What the task asks:
Give the whole listing below once more, exactly, without pictures.

=== Available data ===

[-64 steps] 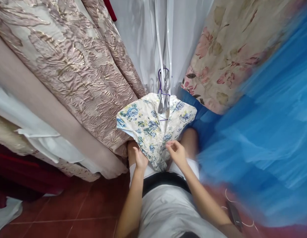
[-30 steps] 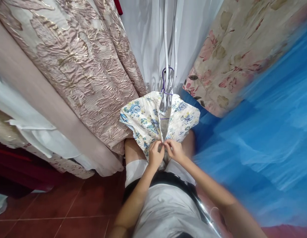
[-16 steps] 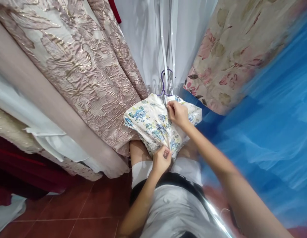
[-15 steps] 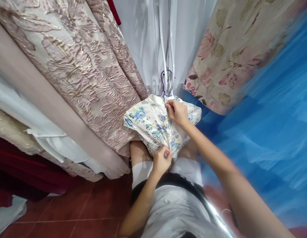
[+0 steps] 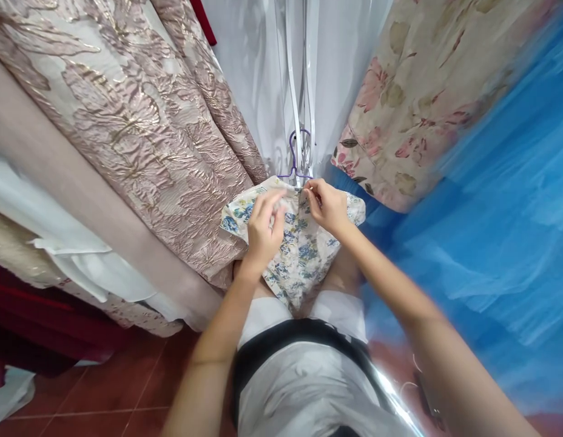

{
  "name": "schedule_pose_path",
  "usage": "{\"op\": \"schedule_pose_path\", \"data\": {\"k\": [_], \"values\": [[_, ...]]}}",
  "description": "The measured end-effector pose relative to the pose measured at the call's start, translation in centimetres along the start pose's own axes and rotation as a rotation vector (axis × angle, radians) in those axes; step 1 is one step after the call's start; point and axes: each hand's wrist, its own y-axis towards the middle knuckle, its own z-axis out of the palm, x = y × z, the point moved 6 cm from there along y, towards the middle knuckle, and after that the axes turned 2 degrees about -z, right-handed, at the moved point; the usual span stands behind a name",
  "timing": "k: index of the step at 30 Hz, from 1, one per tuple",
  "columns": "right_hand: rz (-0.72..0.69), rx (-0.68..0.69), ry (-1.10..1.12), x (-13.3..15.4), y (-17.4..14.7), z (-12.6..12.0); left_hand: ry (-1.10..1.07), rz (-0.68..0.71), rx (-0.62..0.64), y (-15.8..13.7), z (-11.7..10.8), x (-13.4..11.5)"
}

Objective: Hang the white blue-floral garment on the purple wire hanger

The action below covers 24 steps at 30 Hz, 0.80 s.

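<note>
A white blouse [image 5: 304, 249] printed with blue flowers hangs on a purple hanger [image 5: 293, 152] in front of my thighs. At its top edge, near the middle, my right hand [image 5: 327, 205] is closed in a pinch on the fabric. My left hand [image 5: 266, 229] is raised over the blouse's left side. Its thumb and fingers are apart, slightly blurred, with nothing visible between them. Part of the print lies hidden behind both hands.
White straps [image 5: 290, 85] hang above the hanger before a white cloth [image 5: 254, 60]. Pink embroidered fabric [image 5: 140, 121] hangs at left, floral fabric [image 5: 395, 121] and blue tulle [image 5: 482, 255] at right. Red floor tiles [image 5: 104, 388] show at lower left.
My left hand has let go of the blouse's lower front and moved up toward its top left, fingers opening. My right hand keeps its pinch near the top edge.
</note>
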Motion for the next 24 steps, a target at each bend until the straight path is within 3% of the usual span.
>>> {"op": "schedule_pose_path", "data": {"k": [2, 4, 7, 10, 17, 22, 24], "values": [[-0.013, 0.01, -0.006, -0.1, 0.2, 0.2, 0.087, 0.085, 0.131, 3.8, 0.8, 0.1], [-0.028, 0.013, -0.02, 0.0, -0.2, 0.6, 0.149, 0.125, 0.275, 5.7, 2.2, 0.7], [-0.068, 0.056, -0.043, 0.2, -1.8, 1.8, 0.17, 0.093, 0.265, 6.8, 2.8, 1.6], [-0.083, 0.133, -0.036, 0.3, -3.8, 3.1, 0.134, 0.052, 0.199, 7.3, 1.8, 1.7], [-0.034, 0.021, 0.027, -0.2, -3.3, 1.8, 0.191, 0.156, 0.54, 6.3, 2.0, 0.7], [0.049, 0.046, 0.025, 0.0, -1.8, 1.6, 0.191, 0.251, 0.607, 5.8, 2.0, 1.2], [0.068, 0.042, 0.02, 0.1, -1.6, 1.6, 0.164, 0.264, 0.574, 6.0, 1.9, 1.3]]}}
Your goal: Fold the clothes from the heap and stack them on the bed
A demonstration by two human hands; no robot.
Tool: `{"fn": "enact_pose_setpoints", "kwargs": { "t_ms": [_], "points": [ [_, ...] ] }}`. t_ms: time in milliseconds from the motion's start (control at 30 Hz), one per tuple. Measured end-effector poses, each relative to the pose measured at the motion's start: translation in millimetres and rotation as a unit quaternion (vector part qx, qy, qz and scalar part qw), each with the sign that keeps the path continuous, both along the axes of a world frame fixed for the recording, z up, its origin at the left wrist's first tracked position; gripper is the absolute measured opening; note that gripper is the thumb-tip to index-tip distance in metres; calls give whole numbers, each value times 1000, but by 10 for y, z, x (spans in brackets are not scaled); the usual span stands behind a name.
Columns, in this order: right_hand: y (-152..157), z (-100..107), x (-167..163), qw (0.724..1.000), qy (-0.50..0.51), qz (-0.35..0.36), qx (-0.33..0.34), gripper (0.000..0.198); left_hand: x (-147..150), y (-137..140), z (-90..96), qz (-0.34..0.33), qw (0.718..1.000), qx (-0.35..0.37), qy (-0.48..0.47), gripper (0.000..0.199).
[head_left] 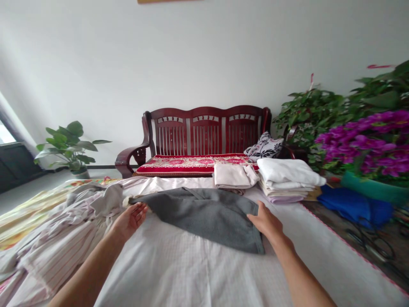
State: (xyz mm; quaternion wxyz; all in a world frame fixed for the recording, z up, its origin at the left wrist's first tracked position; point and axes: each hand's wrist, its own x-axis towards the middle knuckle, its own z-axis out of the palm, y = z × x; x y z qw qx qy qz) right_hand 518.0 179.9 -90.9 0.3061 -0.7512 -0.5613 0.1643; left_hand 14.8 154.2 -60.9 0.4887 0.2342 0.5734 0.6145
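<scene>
A dark grey garment (204, 215) lies stretched sideways across the white bed sheet (179, 273). Its left end is narrow, with a small whitish bit showing there, and its wider right end has a stitched hem. My left hand (131, 219) is closed, fingers curled, at the narrow end. At the right edge, my right hand (266, 219) pinches the cloth between thumb and fingers. What kind of garment it is, I cannot tell for sure. Left of my left hand lies a loose heap of pale and striped clothes (70, 238).
Beyond the garment stand a folded beige cloth (234, 175) and a stack of folded white cloths (287, 172). A dark red wooden bench (204, 132) is behind them. Purple flowers (370, 140) in a green pot and a blue cloth (354, 207) are at right; a potted plant (72, 145) is at left.
</scene>
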Motion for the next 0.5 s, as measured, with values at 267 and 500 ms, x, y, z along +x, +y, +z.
{"fn": "enact_pose_setpoints", "kwargs": {
  "t_ms": [267,500],
  "points": [
    [112,-45,23,956,261,2,136,80,-158,-121,53,81,893,64,439,31],
    [195,-373,190,977,181,-37,109,71,177,469,142,-25,760,24,649,36]
  ]
}}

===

Exercise response:
[-64 steps] 
[-30 steps] 
[-16 steps] 
[-15 steps] 
[+0 steps] 

{
  "name": "schedule_pose_path",
  "usage": "{\"op\": \"schedule_pose_path\", \"data\": {\"k\": [_], \"values\": [[_, ...]]}}",
  "description": "The measured end-effector pose relative to the pose measured at the call's start, translation in centimetres along the start pose's own axes and rotation as a rotation vector (axis × angle, radians) in those axes; step 1 is one step after the call's start; point and axes: each hand's wrist, its own y-axis towards the middle knuckle, its own z-axis out of the palm, x = y × z, the point moved 6 cm from there along y, towards the middle knuckle, and after that the axes turned 2 degrees about -z, right-handed, at the moved point; the usual span stands behind a name",
  "timing": "k: index of the step at 30 Hz, from 1, one per tuple",
  "columns": "right_hand: rz (-0.72..0.69), rx (-0.68..0.69), ry (-1.10..1.12), x (-13.3..15.4), y (-17.4..14.7), z (-12.6..12.0); left_hand: ry (-1.10..1.07), rz (-0.68..0.71), rx (-0.62..0.64), y (-15.8..13.7), z (-11.7..10.8), x (-13.4..11.5)"
}

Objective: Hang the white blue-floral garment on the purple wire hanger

The action below covers 24 steps at 30 Hz, 0.80 s.

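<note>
A white blouse [image 5: 304, 249] printed with blue flowers hangs on a purple hanger [image 5: 293, 152] in front of my thighs. At its top edge, near the middle, my right hand [image 5: 327, 205] is closed in a pinch on the fabric. My left hand [image 5: 266, 229] is raised over the blouse's left side. Its thumb and fingers are apart, slightly blurred, with nothing visible between them. Part of the print lies hidden behind both hands.
White straps [image 5: 290, 85] hang above the hanger before a white cloth [image 5: 254, 60]. Pink embroidered fabric [image 5: 140, 121] hangs at left, floral fabric [image 5: 395, 121] and blue tulle [image 5: 482, 255] at right. Red floor tiles [image 5: 104, 388] show at lower left.
My left hand has let go of the blouse's lower front and moved up toward its top left, fingers opening. My right hand keeps its pinch near the top edge.
</note>
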Motion for the next 24 steps, a target at each bend until the straight path is within 3% of the usual span.
>>> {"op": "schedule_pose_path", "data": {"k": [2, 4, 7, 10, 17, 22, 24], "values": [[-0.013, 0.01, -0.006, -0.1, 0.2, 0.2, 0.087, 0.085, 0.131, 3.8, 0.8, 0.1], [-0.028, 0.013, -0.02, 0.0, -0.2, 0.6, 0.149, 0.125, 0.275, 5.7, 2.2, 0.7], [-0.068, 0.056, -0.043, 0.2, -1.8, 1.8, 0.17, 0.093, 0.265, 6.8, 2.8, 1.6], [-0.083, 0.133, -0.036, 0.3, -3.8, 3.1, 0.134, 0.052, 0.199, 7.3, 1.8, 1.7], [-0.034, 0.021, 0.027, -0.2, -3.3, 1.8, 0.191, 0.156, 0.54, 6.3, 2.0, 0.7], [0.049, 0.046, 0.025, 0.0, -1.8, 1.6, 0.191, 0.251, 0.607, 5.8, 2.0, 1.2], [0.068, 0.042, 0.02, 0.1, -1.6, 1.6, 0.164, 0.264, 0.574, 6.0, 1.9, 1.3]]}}
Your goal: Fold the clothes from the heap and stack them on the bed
A demonstration by two human hands; no robot.
Tool: `{"fn": "enact_pose_setpoints", "kwargs": { "t_ms": [_], "points": [ [_, ...] ] }}`. t_ms: time in milliseconds from the motion's start (control at 30 Hz), one per tuple. Measured end-effector poses, each relative to the pose measured at the motion's start: translation in millimetres and rotation as a unit quaternion (vector part qx, qy, qz and scalar part qw), each with the sign that keeps the path continuous, both along the axes of a world frame fixed for the recording, z up, its origin at the left wrist's first tracked position; gripper is the absolute measured opening; note that gripper is the thumb-tip to index-tip distance in metres; calls give whole numbers, each value times 1000, but by 10 for y, z, x (spans in brackets are not scaled); the usual span stands behind a name.
Columns, in this order: right_hand: y (-152..157), z (-100..107), x (-167..163), qw (0.724..1.000), qy (-0.50..0.51), qz (-0.35..0.36), qx (-0.33..0.34), gripper (0.000..0.198); left_hand: x (-147..150), y (-137..140), z (-90..96), qz (-0.34..0.33), qw (0.718..1.000), qx (-0.35..0.37), qy (-0.48..0.47), gripper (0.000..0.199).
[head_left] 
State: (xyz mm; quaternion wxyz; all in a world frame fixed for the recording, z up, its origin at the left wrist's first tracked position; point and axes: each hand's wrist, its own x-axis towards the middle knuckle, its own z-axis out of the palm, y = z × x; x y z qw qx qy qz) right_hand 518.0 179.9 -90.9 0.3061 -0.7512 -0.5613 0.1643; left_hand 14.8 154.2 -60.9 0.4887 0.2342 0.5734 0.6145
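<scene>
A dark grey garment (204, 215) lies stretched sideways across the white bed sheet (179, 273). Its left end is narrow, with a small whitish bit showing there, and its wider right end has a stitched hem. My left hand (131, 219) is closed, fingers curled, at the narrow end. At the right edge, my right hand (266, 219) pinches the cloth between thumb and fingers. What kind of garment it is, I cannot tell for sure. Left of my left hand lies a loose heap of pale and striped clothes (70, 238).
Beyond the garment stand a folded beige cloth (234, 175) and a stack of folded white cloths (287, 172). A dark red wooden bench (204, 132) is behind them. Purple flowers (370, 140) in a green pot and a blue cloth (354, 207) are at right; a potted plant (72, 145) is at left.
</scene>
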Motion for the next 0.5 s, as measured, with values at 267 and 500 ms, x, y, z along +x, +y, +z.
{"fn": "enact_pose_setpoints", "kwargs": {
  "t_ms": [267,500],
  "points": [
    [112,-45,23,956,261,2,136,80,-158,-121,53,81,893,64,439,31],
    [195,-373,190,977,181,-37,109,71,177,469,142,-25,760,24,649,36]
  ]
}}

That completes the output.